Aimlessly, Brian wandered up the stairs. He opened the door of what he once thought of as his closet. Nothing had been changed, not even the sheets probably. It didn’t feel right. He wandered down the hall to his father’s rooms.
That didn’t feel right either, but at least it wasn’t foreign. Actually some of the best days of his life were spent here. He sat at the table long enough to roll a joint. “Oh, Morgan, what have I done?” he cried as he lit the joint. If he remembered clearly he had said something about getting married with or without her.
In shock, he walked across the hallway and knocked softly on his mother’s door.
“In here,” he heard from a familiar voice. He followed the sound of rushing water to the bathroom.
“BRIAN! Honeychild!”
“Molly,” he cried disbelieving that she stood before him, shrunken with age. Quickly, he grabbed his childhood nanny into his arms, delighted to be with a woman he was once in love with. Flattened those huge black breasts against his stomach. “Molly, Honey, you’ve gotten so old.”
“I know, Baby,” she said, just delighted to see him. Standing away to look him up and down, she swore, “And you’re just as pretty as you ever were, Sweetie. Oh, Lord, look at you.”
/> “Why don’t you retire already?”
With a little pinch to his arm, she winked. “And sit home and do what? Babysit great grandchildren? No thanks. There’s thirty of them, Baby. Lord have mercy my on my old bones. Besides, you’re father’s so good to me. For Christmas he gave me a two-week all expenses paid vacation on that love boat in the Caribbean. First class. And five thousand dollars to go with it. I took my boyfriend for his birthday. He’s only sixty-three, you know. Ate, gambled, slept and you know. We had the time of our lives. I feel fat,” she cooed.
“Good,” as he grabbed her up again and slapped her ass. “It’s ‘cause of you I love them fat-bottom girls, you know. I always liked yours best.”
“Oooohhh, Babydoll. Don’t let your woman hear you say that.”

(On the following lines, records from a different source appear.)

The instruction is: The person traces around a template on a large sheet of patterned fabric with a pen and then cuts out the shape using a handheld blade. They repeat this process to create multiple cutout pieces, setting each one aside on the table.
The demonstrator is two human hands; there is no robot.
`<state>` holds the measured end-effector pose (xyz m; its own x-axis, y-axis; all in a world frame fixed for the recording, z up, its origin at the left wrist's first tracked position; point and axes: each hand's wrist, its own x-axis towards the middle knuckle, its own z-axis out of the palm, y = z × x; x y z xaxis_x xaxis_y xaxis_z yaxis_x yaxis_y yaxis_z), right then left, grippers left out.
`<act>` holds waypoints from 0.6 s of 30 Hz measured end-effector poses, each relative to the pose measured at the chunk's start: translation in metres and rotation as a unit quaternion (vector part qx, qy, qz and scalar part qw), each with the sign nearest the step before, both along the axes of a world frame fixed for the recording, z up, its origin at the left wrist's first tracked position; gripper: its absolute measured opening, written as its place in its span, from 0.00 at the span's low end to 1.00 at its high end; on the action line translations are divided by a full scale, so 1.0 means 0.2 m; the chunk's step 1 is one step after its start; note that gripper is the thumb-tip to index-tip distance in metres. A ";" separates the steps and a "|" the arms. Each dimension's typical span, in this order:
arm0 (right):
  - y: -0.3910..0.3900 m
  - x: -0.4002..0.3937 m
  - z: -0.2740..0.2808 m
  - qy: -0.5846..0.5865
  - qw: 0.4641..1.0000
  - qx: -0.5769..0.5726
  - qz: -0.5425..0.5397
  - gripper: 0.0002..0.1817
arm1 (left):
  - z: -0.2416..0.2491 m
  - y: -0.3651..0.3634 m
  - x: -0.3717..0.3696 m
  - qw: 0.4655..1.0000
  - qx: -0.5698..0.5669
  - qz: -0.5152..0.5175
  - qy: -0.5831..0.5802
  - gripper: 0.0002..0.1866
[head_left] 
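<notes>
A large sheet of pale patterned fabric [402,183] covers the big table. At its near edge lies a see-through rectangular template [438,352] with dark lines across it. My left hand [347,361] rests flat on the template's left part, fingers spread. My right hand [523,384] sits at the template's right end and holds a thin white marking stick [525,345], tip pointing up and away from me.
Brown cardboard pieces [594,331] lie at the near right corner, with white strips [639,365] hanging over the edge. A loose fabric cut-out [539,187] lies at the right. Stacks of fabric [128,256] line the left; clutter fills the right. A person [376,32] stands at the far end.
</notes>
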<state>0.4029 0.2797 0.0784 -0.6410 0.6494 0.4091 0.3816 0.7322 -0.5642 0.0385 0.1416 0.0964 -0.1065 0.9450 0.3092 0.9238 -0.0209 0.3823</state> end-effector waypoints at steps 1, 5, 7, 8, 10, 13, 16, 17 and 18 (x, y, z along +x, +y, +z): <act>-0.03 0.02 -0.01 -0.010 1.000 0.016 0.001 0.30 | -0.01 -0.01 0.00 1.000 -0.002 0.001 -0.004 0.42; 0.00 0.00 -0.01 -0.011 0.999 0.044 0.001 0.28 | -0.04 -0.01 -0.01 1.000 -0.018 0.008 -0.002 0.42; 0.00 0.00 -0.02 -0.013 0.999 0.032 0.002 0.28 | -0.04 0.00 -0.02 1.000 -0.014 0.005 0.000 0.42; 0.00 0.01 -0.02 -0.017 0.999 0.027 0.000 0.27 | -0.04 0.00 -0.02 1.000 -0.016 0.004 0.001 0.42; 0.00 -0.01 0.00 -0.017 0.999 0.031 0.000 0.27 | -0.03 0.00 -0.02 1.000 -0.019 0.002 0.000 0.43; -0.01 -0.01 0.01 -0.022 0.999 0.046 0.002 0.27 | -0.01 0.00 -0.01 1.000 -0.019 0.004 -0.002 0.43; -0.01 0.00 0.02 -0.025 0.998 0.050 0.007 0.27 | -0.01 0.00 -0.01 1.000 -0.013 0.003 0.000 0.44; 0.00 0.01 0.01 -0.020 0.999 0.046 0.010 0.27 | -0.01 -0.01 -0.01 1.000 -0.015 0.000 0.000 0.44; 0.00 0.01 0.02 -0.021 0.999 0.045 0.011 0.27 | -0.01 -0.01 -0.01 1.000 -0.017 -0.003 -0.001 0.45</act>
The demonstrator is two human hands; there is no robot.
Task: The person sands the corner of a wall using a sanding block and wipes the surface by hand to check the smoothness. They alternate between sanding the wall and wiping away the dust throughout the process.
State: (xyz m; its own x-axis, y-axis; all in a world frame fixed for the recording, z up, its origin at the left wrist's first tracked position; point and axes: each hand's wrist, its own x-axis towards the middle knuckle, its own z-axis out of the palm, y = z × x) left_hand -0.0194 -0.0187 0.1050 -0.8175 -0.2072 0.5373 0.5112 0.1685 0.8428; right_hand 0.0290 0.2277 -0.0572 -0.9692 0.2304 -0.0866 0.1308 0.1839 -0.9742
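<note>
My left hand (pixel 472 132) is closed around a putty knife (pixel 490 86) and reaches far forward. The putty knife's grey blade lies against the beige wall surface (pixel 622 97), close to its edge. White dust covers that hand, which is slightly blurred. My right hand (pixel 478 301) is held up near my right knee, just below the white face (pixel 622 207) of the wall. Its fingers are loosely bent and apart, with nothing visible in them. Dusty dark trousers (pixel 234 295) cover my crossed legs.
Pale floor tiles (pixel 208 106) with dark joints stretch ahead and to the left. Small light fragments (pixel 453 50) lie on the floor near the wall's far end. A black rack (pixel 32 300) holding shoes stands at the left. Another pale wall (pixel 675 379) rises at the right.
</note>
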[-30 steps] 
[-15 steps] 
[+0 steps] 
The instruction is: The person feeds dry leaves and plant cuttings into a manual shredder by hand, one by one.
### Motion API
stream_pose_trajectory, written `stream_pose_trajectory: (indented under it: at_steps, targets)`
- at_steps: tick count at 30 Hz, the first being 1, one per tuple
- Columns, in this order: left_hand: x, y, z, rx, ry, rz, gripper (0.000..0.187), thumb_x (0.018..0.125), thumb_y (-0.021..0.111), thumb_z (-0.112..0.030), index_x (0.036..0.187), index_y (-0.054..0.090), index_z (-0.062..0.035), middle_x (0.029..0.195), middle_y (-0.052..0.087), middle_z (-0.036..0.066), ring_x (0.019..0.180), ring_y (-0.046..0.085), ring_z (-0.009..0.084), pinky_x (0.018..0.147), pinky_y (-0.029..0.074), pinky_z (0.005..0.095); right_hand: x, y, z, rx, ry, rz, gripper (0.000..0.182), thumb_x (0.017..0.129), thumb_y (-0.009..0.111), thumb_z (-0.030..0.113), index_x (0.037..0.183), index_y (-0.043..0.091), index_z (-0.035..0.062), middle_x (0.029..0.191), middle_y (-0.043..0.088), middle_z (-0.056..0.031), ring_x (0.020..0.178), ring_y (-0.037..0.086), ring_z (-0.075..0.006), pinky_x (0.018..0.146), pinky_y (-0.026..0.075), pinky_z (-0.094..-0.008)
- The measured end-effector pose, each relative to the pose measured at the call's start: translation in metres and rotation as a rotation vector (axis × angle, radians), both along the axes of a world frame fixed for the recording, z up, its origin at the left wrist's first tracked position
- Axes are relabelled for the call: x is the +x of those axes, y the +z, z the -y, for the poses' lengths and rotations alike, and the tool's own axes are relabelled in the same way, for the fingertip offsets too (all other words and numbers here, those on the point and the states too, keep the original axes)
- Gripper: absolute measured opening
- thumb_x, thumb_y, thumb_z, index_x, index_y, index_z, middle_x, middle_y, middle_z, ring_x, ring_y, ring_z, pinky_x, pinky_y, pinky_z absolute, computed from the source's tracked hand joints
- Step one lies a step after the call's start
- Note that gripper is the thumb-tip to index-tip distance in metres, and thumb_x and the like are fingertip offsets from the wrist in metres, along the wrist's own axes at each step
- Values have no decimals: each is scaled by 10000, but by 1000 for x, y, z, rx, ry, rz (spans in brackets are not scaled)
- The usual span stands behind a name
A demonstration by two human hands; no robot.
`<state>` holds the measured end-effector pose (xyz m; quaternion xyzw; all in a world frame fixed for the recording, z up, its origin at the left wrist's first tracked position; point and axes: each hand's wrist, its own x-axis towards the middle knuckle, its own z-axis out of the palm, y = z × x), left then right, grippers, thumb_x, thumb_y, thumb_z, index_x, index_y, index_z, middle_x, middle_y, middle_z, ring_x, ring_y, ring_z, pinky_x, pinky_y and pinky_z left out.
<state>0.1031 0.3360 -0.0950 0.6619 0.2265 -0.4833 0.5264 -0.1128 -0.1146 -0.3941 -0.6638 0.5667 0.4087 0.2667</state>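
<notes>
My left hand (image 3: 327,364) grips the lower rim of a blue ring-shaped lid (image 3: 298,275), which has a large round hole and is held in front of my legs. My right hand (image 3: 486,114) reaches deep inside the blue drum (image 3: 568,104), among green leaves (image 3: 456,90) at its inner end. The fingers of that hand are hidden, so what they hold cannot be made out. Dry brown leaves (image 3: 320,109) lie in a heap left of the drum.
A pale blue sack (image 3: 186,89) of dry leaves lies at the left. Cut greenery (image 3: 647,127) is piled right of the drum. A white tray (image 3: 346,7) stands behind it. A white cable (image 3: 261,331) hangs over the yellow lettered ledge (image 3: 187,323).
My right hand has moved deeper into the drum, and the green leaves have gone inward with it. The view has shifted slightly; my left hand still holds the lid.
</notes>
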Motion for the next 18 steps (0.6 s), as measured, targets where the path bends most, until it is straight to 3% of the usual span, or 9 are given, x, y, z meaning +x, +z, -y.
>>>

Gently, he smiled. “I just stopped in to talk to Mom a minute. Where is she?”
Molly’s old wrinkled face wrinkled a little more. “Honey, it's Saturday. You’re mama isn’t home on Saturdays. She goes to all them society parties on Saturdays. Honey, you’ve been gone too long.”
As if he didn’t hear the words, he merely stared a moment. “She’s not home?”
“No, Brian. She’s never home on Saturdays. Why’d ya think she’d be here?”
“Because my father walked out on their marriage last night and she sounded this morning like she was ready to commit suicide over it.”
Molly hesitated. “Your mother, Cheryl?”
“Yeah.”
“Honey, if your father finally walked out then she’s out celebrating. Most of the time they don’t even speak, and when they do it’s never civil. It’s hard to imagine she was ready to jump out a window over it.”
Brian backed a way a little. “Then what’s going on around here, Molly?”
“I wouldn’t know, Baby. But they don’t get along good at all, Honey. Certainly, you knew that.”
Aimlessly, he plopped onto the edge of the tub and peered up at her. “Did my parents ever care for each other?”